Pictures stay out; please output the remaining data exactly.

**Raw data:**

= = = =

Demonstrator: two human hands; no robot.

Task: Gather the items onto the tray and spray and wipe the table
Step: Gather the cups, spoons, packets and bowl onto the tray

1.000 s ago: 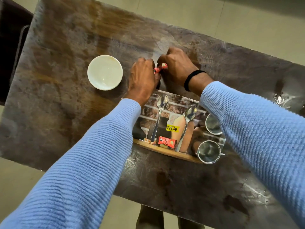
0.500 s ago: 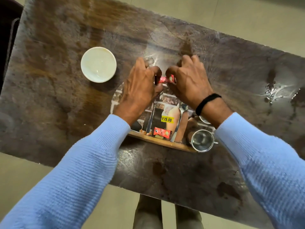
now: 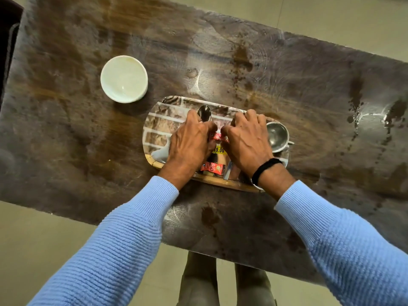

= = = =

**Task result:**
Demonstrator: two human hands; no robot.

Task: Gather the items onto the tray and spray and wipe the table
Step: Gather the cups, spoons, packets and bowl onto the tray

1.000 s ago: 
0.500 s ago: 
now: 

This exercise is complete.